09:00 - 10:30
Parallel sessions 4
09:00 - 10:30
Room: C-Building - N14
Chair/s:
Kathrin Finke, Ingrid Scharlau, Jan Tünnermann
The Theory of Visual Attention (TVA) continues to be developed as a powerful quantitative framework for understanding attentional selection and capacity. Current research applies TVA across diverse contexts and methodologies. This symposium presents new theoretical developments, methodological advances, and applied perspectives that extend TVA’s reach and precision and sometimes challenge its present state. Estela Carmona investigates how self-relevant information shapes attentional parameters, offering insights into the role of personal significance in visual selection. Anders Petersen follows by introducing advances in modeling enumeration data within the TVA framework, extending the set of tasks that can be used with TVA. Kai Biermeier, Ngoc Chi Banh, and Ingrid Scharlau test the applicability of TVA to online scenarios and identify methodological challenges in the online estimation of attentional processing speed. Tobias Peters, Kai Biermeier, and Ingrid Scharlau apply TVA measures of attention to human–AI interaction, examining whether attentional signatures can indicate adaptive distrust. Finally, Jan Tünnermann and Ingrid Scharlau revisit lateral asymmetries in visual processing, presenting updated findings on left–right visual field differences within TVA. Together, these contributions demonstrate the continuing vitality of TVA research and its capacity to inform theoretical, methodological, and applied perspectives on visual attention but also challenges that have to be addressed. Part 2 of the symposium will turn to attentional changes in diverse populations. 
Submission 438
Interpreting Changes in Visual Attention: Can It Indicate Healthy Distrust in Human-AI Interaction?
SymposiumTalk-04
Presented by: Tobias Peters
Tobias PetersKai BiermeierIngrid Scharlau
Paderborn University, Germany
The Theory of Visual Attention (TVA) is a well-established approach to quantify visual attention by theoretical meaningful parameters. Beyond fundamental research e.g., on saliency, TVA has been successfully applied to diverse contexts, including clinical populations, virtual reality, or traffic situations. In this talk, we present an experimental approach that takes the application of TVA even further. Motivated by recent developments in artificial intelligence (AI), we use TVA to assess visual attention during mock-up human-AI interaction. We hypothesized that visual attention could serve as an indicator of healthy distrust towards AI.

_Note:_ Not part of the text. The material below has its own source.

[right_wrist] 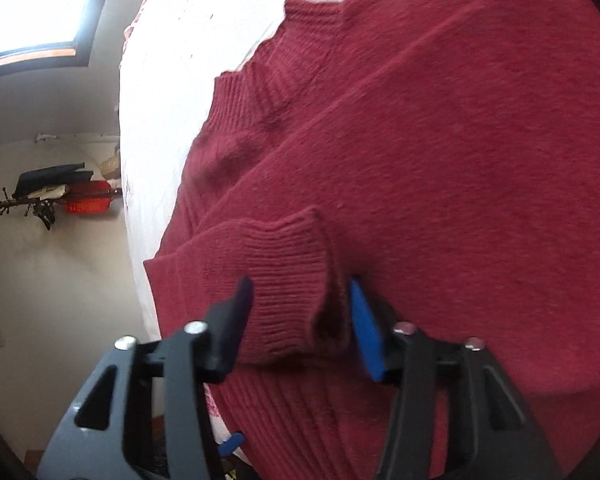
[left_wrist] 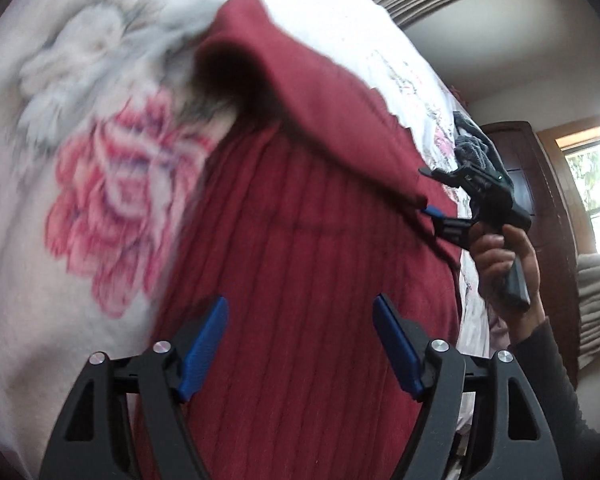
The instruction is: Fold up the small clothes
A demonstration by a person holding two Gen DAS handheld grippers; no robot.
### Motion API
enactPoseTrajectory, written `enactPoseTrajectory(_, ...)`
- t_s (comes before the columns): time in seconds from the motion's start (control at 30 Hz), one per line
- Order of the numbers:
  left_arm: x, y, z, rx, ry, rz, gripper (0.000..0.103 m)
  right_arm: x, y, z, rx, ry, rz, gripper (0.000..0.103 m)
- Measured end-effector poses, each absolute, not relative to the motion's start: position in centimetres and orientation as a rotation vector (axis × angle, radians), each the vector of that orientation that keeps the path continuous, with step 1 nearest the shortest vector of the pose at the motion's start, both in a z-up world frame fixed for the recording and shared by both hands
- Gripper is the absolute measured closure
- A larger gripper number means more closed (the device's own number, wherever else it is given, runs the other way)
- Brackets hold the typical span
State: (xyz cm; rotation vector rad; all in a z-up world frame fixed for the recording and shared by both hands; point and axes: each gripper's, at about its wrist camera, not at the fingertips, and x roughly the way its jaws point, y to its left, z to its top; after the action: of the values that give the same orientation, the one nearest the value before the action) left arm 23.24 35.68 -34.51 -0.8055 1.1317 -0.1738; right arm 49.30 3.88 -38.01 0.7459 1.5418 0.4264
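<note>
The left gripper [left_wrist: 300, 344] hovers low over the ribbed body of a dark red knit sweater [left_wrist: 300, 240], its two blue-padded fingers [left_wrist: 204, 348] spread wide apart with nothing between them. The sweater lies on a white bed cover [left_wrist: 40, 280] printed with a large pink flower [left_wrist: 124, 200] and a paler grey one. Seen from the left wrist camera, the right gripper [left_wrist: 432, 208] reaches in from the side, gripped by a bare hand [left_wrist: 500, 256] with a dark sleeve [left_wrist: 548, 364] behind it; a folded-over flap of the sweater hangs raised off the body, its edge at that gripper's tip. In the right wrist view the ribbed sleeve cuff [right_wrist: 292, 280] sits between the two fingers [right_wrist: 364, 328], which stand partly apart on either side of it; whether they are pinching the cuff I cannot tell. The sweater's ribbed collar [right_wrist: 260, 76] lies farther off, toward the white cover [right_wrist: 180, 80]. A bundle of grey-blue cloth [left_wrist: 472, 144] rests on the bed beyond the right gripper.
</note>
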Motion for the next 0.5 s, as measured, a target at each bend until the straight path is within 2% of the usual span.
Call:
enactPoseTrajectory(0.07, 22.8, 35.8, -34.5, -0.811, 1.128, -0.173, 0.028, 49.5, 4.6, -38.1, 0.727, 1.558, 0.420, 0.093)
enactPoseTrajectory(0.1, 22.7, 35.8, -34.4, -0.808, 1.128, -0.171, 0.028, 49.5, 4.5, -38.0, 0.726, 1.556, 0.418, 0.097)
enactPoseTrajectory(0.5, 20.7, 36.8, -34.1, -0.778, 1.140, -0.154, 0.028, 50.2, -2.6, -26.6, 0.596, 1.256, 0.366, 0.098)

Healthy distrust describes a reasonable, careful stance towards AI with the aim of mitigating overreliance. Crucially, this stance and the related notion of appropriate trust are informed not only by actual AI errors, but also by a mere intuition that errors are possible. The typical measurements of these notions – self-reported (dis)trust and reliance – only indirectly measure whether participants notice (potential) errors. We propose that visual attention complements self-report and behavioral measures by other cognitive aspects, such as vigilance.

We compared participants’ attentional capacity and attentional weight towards correct and incorrect mock-up AI classifications. While we observed that misclassifications reduced attentional capacity, this capacity reduction was not beneficial for subsequent judgments of the classifications. Furthermore, the attentional weighting was not affected by the classifications’ correctness. It was only affected by the difficulty of categorizing the stimuli themselves. Thus, we will discuss the advantages and disadvantages of using visual attention as an indicator of appropriate trust and healthy distrust.